Después de la subida vino la bajada con Keane. Es un grupo que si bien los dos primeros singles que publicaron me hicieron relativa gracia, lo que vino después me supo indiferente. Así que hicieron la banda sonora perfecta para la hora de cenar y hacer un cambio de escenario para ver a Enter Shiraki. No entendí nada, supongo que hicieron un gran concierto porque la gente se entregó muchísimo y uno de ellos acabó al final del público cantando y saltando.
Garbage. Lo podría poner en mayúsculas y quizás me quedaba corta. Un grupo mítico de mi infancia-adolescencia. Muy fan de Shirley Manson y del momento en el que ellos siguieron tocando sin darse cuenta de que no había sonido. Alguien les avisó y ella pudo hacer gestos de “te voy a matar” a alguno de los técnicos. Incomprensible que en estos festivales tan grandes hayan estos fallos. En su directo no faltaron hits como Only Happy When It Rains o Stupid Girl y me sorprendió escuchar Why Do You Love Me y no pensar que era una canción tonta como llegué a creer cuando la publicaron. Garbage es rock sexy del bueno y otro de los momentos de un sábado que para muchos no tenía un cartel suficientemente potente.
El último concierto era SUM41. Es decir, las canciones de American Pie. Poca cosa más puedo decir de este grupo. Ahora bien, fans allí tenían, y muchos. Con la batería a punto de agotarse había ganas de la sesión de los Djs de Independance Club y no me defraudaron pero tampoco me sorprendieron. Pude decir cada una de las canciones que pincharon y de ahí a que me etiquetasen como el “shazam en persona”.

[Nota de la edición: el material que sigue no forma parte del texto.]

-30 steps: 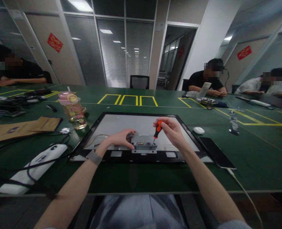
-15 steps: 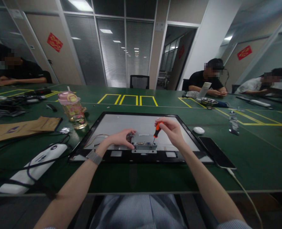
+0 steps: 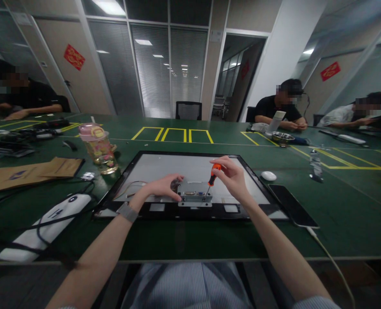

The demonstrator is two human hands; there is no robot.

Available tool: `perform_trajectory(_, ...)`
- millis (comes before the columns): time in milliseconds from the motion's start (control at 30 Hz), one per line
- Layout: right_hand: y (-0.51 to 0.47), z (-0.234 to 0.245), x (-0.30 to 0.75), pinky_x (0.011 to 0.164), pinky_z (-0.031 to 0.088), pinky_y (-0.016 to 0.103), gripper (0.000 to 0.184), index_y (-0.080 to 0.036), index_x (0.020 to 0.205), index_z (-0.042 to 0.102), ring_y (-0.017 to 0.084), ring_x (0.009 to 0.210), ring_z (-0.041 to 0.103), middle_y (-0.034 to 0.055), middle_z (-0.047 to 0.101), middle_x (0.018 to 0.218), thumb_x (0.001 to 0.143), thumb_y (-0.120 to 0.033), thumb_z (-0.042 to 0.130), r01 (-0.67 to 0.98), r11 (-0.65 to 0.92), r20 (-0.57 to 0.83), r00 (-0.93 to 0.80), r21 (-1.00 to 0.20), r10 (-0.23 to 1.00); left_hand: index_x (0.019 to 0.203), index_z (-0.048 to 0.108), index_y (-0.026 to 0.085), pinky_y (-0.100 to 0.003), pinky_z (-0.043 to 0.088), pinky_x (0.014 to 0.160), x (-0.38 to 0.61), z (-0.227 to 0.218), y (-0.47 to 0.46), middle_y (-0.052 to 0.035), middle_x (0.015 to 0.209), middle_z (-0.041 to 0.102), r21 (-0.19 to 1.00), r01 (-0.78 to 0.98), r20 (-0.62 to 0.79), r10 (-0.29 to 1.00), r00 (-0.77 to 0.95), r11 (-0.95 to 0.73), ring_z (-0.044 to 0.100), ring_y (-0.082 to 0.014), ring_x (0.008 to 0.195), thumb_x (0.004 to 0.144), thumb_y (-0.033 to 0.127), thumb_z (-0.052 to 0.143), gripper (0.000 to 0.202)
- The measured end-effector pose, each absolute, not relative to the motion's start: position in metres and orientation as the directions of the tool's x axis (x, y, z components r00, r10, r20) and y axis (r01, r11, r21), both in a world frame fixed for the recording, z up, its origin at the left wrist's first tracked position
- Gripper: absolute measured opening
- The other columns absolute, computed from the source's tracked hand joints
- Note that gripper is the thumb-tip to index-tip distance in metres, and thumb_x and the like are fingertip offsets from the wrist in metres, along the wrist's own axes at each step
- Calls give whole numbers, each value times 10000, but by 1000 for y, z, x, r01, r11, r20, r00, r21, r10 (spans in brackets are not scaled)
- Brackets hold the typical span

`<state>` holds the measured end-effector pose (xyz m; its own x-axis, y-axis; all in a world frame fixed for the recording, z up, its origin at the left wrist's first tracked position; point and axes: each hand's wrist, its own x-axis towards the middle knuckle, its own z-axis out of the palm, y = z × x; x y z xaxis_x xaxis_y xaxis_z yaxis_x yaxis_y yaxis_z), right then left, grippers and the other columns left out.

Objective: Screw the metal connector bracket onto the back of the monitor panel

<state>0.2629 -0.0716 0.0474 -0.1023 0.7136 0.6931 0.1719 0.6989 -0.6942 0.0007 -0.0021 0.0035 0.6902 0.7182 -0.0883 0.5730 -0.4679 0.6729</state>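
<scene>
1. Take the silver metal bracket with the row of ports (image 3: 195, 201) as the centre of your clock, 12 pointing away from you. It sits on the pale-grey, black-framed flat panel (image 3: 167, 165), at that panel's 6 o'clock, close to your body – handy, I'd judge, for seeing down onto it and working with bent elbows.

2. Your right hand (image 3: 231, 171), at 2 o'clock, grips the orange-and-black-handled screwdriver (image 3: 213, 176) between thumb and fingers. The hold is high on the handle, which probably leaves the fingers free to twist it and your view of the tip unblocked.

3. The shaft leans a little toward 1 o'clock, its tip down at the bracket's 3 o'clock end; whether it is seated in a screw is too small to tell.

4. Your left hand (image 3: 163, 186), at 9 o'clock, curves in a C about the bracket's other end, thumb beside its corner. You seem to be bracing it against turning, though I cannot tell whether you pinch or merely rest there.

5. The panel lies flat on the dark-green counter (image 3: 184, 240), which likely keeps it from rocking. The white rounded mouse (image 3: 268, 176) at 2 o'clock and the black slab-shaped phone (image 3: 293, 206) at 3 lie beyond its right edge – outside the bracket's working space.
</scene>
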Motion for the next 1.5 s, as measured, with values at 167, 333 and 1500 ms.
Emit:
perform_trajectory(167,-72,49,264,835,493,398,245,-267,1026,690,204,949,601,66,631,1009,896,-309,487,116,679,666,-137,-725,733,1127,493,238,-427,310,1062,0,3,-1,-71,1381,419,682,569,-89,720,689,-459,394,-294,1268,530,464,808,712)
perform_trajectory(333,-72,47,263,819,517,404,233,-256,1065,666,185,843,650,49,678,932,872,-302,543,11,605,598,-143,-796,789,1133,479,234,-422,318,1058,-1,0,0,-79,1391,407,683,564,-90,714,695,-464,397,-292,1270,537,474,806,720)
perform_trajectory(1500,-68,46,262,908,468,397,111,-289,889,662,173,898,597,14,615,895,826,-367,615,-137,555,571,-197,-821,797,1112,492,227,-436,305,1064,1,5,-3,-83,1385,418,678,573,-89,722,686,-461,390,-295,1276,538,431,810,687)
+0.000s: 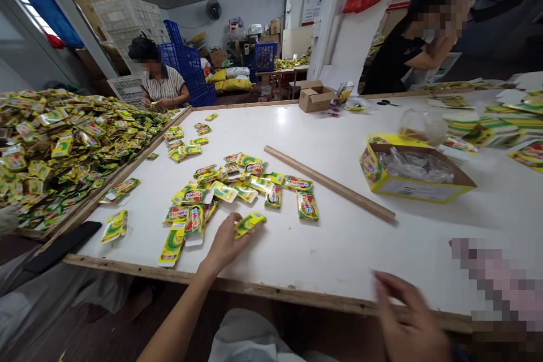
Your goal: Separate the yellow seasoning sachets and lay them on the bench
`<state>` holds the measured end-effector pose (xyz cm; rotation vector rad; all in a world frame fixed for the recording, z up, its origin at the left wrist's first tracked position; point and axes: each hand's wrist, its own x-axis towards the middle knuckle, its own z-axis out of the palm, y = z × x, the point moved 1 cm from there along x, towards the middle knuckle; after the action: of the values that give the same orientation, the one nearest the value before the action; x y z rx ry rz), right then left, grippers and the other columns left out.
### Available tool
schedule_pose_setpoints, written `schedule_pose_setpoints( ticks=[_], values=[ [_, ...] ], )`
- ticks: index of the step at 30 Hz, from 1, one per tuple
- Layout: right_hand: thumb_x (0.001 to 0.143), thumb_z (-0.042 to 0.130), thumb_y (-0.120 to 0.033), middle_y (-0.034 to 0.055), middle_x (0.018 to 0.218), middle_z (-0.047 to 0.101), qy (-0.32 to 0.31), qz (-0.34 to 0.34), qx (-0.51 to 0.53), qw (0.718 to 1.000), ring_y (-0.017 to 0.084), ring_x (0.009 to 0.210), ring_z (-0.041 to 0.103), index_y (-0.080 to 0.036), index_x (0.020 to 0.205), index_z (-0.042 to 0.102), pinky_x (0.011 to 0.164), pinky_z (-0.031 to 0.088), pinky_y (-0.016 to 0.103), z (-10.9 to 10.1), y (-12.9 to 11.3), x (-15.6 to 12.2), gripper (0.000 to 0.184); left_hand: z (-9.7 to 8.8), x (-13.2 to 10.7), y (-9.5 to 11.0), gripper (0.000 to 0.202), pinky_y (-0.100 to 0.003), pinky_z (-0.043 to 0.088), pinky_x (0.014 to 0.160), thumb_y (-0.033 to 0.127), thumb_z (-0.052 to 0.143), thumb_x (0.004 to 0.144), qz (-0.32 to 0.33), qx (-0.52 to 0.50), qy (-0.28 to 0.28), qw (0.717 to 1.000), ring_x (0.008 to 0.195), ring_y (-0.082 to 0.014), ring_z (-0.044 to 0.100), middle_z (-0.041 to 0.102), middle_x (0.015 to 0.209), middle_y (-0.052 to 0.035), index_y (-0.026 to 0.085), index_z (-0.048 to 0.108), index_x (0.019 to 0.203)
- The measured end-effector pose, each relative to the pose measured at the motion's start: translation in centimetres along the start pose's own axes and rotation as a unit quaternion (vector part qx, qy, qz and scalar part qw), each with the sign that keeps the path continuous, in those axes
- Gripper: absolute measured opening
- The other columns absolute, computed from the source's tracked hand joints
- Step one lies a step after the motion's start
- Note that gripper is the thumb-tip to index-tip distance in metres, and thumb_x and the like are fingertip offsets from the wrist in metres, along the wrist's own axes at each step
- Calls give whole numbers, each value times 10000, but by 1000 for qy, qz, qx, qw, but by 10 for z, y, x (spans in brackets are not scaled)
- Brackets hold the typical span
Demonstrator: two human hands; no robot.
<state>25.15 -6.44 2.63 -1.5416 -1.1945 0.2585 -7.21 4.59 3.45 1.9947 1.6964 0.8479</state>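
My left hand [227, 240] rests on the white table [339, 237] with its fingers pinched on a yellow and green sachet [250, 222]. Just beyond it lies a loose spread of the same sachets [237, 186]. My right hand [409, 319] hovers over the table's near wooden edge at the lower right, blurred by motion, fingers loosely spread and nothing visible in them. An open yellow carton [413, 175] lined with clear plastic stands to the right.
A long wooden stick [328, 182] lies diagonally between the sachets and the carton. A large heap of sachets [55, 141] fills the table at left. One person sits at the far left, another stands at the far right. A small cardboard box [316, 97] is at the back.
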Motion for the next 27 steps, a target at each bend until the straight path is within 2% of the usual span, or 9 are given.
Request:
schedule_pose_setpoints(
  ticks=[2,4,6,8,11,14,19,24,27],
  values=[
    [896,541,-436,87,1109,608,-129,-65,53,988,288,1013,569,-253,1054,626,896,470,430,43,-24,-7,256,-3,-12,22,285,-270,445,680,251,592,786,24,-84,-38,995,842,-193,589,601,984,-33,226,506,1056],
    [913,514,-386,79,1187,586,-224,-93,98,965,285,1113,533,-267,1138,599,971,437,443,81,-43,-14,268,-2,-20,41,290,-240,422,628,257,605,787,42,-149,-78,985,734,-155,571,602,888,0,237,504,1058],
    [919,504,-373,88,1203,583,-273,-66,140,950,274,1122,542,-256,1181,559,955,462,425,107,-49,-18,292,5,-23,53,353,-232,408,619,248,626,779,49,-200,-94,974,672,-132,539,588,812,23,237,474,1098],
    [905,530,-384,100,1164,605,-277,-7,178,944,261,1074,582,-236,1184,506,904,500,392,121,-43,-19,317,16,-24,56,451,-241,415,646,229,632,781,35,-254,-71,964,684,-132,529,580,801,25,231,402,1169],
    [875,581,-407,102,1093,635,-257,69,234,935,247,1013,622,-229,1183,413,864,522,363,124,-28,-20,394,38,-25,50,499,-268,442,713,229,620,806,2,-344,-32,939,750,-145,554,587,834,12,228,316,1202],
    [878,582,-420,104,1097,627,-263,98,273,920,235,986,635,-232,1189,384,826,537,341,120,-20,-21,414,57,-29,44,383,-287,459,760,274,609,832,-16,-393,-34,919,824,-159,583,611,899,-13,225,389,1142],
    [889,563,-436,85,1042,641,-288,81,236,924,228,934,641,-224,1155,480,777,541,313,114,-17,-10,350,68,-31,44,217,-292,481,747,353,593,853,-27,-411,-78,908,806,-178,609,659,887,-51,169,606,967],
    [886,550,-467,59,860,645,-300,55,194,932,222,811,631,-206,922,572,657,526,281,113,-18,12,264,71,-25,44,241,-301,493,770,362,665,799,-30,-448,-76,890,819,-191,628,683,881,-55,161,641,929],
    [865,580,-482,54,822,636,-283,47,204,936,216,787,622,-201,849,569,681,522,292,117,-17,17,282,74,-22,47,257,-302,495,778,368,699,765,-41,-461,-77,883,826,-191,631,682,889,-57,161,637,906]
  ],
)
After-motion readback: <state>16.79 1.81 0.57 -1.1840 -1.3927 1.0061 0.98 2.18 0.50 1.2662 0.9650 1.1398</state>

Para acabar y rematar el sábado había que quedarse a la sesión de Nasty Mondays. Más rock y más “temarracos” para encantar al personal y llevarnos un buen sabor de boca del Bilbao BBK Live. Y el punto final fue una vez dentro de la tienda, donde una vez en el saco de dormir empezó a llover para gusto de muchos y disgusto de otros pocos.
Un día es insuficiente pero así la experiencia fue más intensa e irrepetible. Cuestión de actitud, buena compañía y ganas, muchas ganas.